**SOURCE MATERIAL:**

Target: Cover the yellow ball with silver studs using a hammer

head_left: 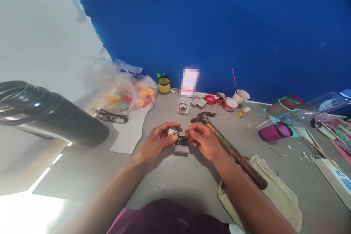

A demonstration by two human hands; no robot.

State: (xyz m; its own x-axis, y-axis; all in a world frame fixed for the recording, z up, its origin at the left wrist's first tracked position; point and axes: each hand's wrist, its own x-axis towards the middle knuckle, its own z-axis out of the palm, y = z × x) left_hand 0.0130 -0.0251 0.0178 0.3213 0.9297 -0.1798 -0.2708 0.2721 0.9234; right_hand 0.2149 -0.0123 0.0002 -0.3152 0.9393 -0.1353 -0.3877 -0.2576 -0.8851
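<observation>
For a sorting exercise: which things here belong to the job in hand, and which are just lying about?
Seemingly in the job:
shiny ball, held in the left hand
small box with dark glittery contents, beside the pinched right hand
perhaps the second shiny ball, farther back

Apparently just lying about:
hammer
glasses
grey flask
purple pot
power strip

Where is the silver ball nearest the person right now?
In the head view, the silver ball is held in the left hand, just left of centre, beside the small box.
</observation>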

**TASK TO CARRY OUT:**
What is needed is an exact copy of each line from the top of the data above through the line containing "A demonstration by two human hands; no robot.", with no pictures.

**WORKED SOLUTION:**
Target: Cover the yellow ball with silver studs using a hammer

head_left: 

A demonstration by two human hands; no robot.

The answer contains nothing further.